Take suicide, for example. We're told that the solution - the tidy, fining dining answer - to the terrible truth that some deaths are painful beyond endurance is to allow people to "assist" in that dying. by which we mean accelerating it rather than sharing some of the agony of painful death. But not all people who would assist another's death are minded to do so from undiluted altruism - those staggering acts of love we see from some may be, indeed probably are, exceptional.
And look elsewhere - we speak of "poverty" in mechanistic terms, almost as a permanent state curable only through the setting of rules. Yet each case is different - some poverty is short-lived brought about by tragedy, misfortune or even death while other poverty is sustained by structural disadvantage, inadequacy, ill-health and, yes, even fecklessness. We have discovered that passing a law about poverty does not end that poverty - the rules do not educate, do you feed, do not provide a shoulder on which to cry. But we seek a tidy answer - whether it be to categorise all the poor as lazy or to claim innocence in every such case.
It is too untidy - whether we speak of the pain of death or the suffering of poverty - to say that we should approach each case as just that, an unique human tragedy meriting its own unique response. No we must blame it the "system", on disincentive and on the actions of others - perhaps bankers, maybe politically correct social workers, take your pick.
So much of this is just the image - making the right sounds, painting the right pictures, playing to the gallery.

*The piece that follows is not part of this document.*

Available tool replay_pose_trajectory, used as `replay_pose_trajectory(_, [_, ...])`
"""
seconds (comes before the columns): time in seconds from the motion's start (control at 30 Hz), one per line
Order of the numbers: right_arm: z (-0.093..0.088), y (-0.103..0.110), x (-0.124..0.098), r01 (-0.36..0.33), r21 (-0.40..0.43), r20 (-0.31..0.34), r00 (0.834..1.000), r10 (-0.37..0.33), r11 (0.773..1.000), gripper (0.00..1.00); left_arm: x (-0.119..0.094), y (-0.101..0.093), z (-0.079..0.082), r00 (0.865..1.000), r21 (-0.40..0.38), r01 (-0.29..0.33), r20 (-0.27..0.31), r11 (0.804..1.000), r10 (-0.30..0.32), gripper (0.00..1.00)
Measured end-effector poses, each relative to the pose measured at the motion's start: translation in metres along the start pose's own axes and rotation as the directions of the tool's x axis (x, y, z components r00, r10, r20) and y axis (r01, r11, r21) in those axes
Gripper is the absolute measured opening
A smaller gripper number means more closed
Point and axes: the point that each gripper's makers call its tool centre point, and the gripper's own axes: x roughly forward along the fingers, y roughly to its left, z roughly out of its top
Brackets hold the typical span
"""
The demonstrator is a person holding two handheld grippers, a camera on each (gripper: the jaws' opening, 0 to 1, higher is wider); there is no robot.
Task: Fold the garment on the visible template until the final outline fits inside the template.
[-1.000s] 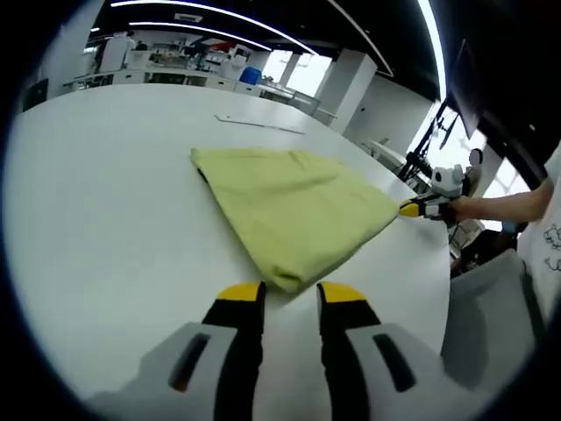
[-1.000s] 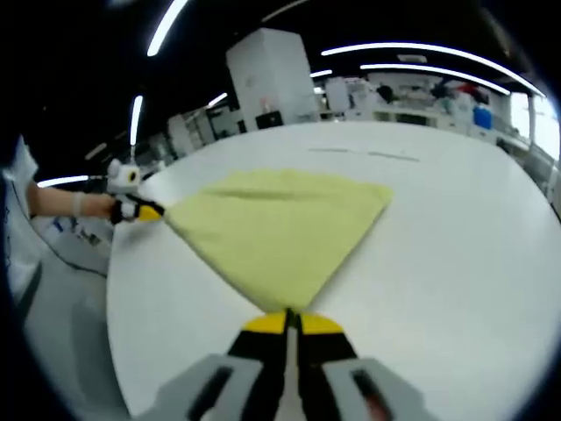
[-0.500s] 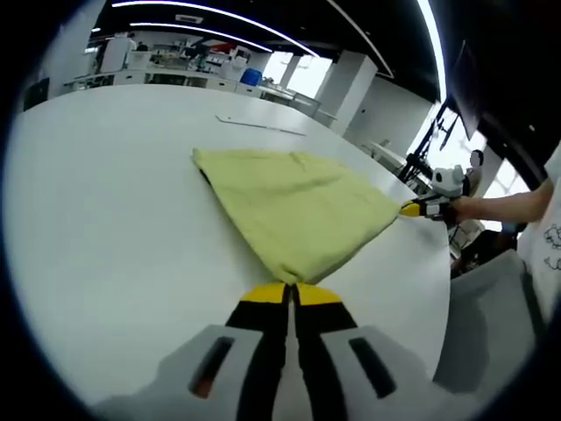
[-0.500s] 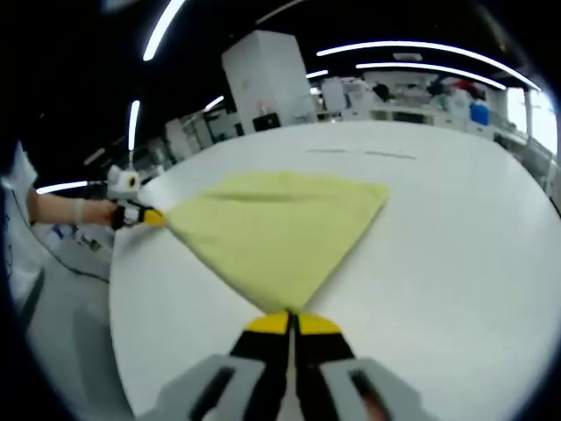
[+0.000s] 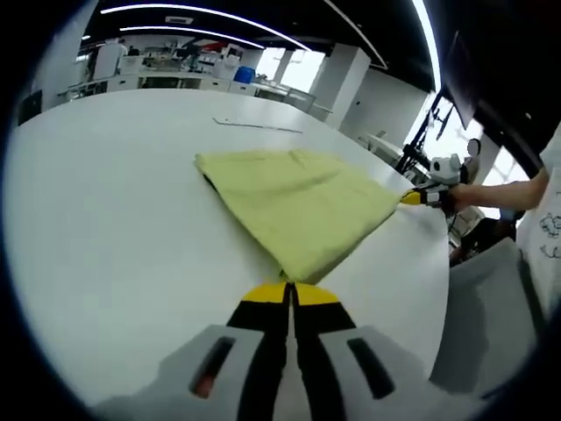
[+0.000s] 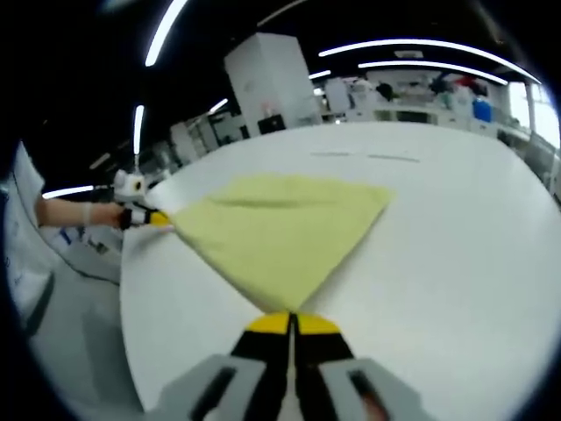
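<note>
A yellow-green garment [image 5: 294,206] lies folded flat on the white table [image 5: 105,219], tapering to a corner at each side. My left gripper [image 5: 289,288] is shut on its near corner. My right gripper [image 5: 421,196] shows at the right edge, held by a person's hand, pinching the opposite corner. In the right gripper view the garment [image 6: 280,237] spreads ahead, my right gripper [image 6: 290,320] is shut on its near corner, and the left gripper [image 6: 149,217] holds the far left corner. A thin template line [image 5: 259,125] runs on the table beyond the cloth, also seen as a thin line [image 6: 368,156].
The table edge [image 5: 438,289] drops off to the right beside a grey chair [image 5: 491,298]. A person's forearm [image 5: 504,193] reaches in there. Lab benches with a blue container [image 5: 244,74] stand far behind, and a white cabinet [image 6: 272,83] stands beyond the table [image 6: 456,254].
My left gripper has gone from open, straddling the near corner, to shut on it. The right gripper stays shut on its corner. Both views have shifted slightly.
</note>
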Motion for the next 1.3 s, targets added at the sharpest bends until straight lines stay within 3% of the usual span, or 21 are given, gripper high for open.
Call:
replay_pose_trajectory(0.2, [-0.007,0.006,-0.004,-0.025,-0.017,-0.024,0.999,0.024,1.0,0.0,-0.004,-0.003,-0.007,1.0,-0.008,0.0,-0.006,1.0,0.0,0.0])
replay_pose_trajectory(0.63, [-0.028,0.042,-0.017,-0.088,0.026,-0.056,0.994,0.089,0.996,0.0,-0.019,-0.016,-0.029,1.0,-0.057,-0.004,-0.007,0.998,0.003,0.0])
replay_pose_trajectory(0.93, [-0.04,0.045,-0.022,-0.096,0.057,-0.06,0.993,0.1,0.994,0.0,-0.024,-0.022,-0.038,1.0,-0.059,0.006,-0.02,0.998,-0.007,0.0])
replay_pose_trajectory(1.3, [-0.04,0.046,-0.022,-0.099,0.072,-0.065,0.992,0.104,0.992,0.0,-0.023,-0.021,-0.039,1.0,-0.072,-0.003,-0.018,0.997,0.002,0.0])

Surely all those things we were taught, the ethics, values and morality of England should tell us that the charge was placed on us all - you, me, the bloke next door - to care for others, to look out for the neighbour. We can't sub-contract that charge to a big system called "the welfare state". The duty that charge entails isn't resolved through the passing of tidy little laws. It is our duty - and too often, too many of us pretend that paying taxes and putting a few pennies in a collecting tin suffices.
Meatloaf isn't a tidy dish, there's not right way to make it, no set of rules (although you're welcome to pinch my version - after all I pinched it too). Yet it works and each family can see its way to its own version - a version that works for them - and a particular combination to accompany. If you seek perfection you won't find it in a meatloaf. But if you want something that does the job - and does it well - then the meatloaf's just the thing. A mix of things, old and new, a little bit of love and a uniqueness to time, place and circumstance - a bit like much of everything else really.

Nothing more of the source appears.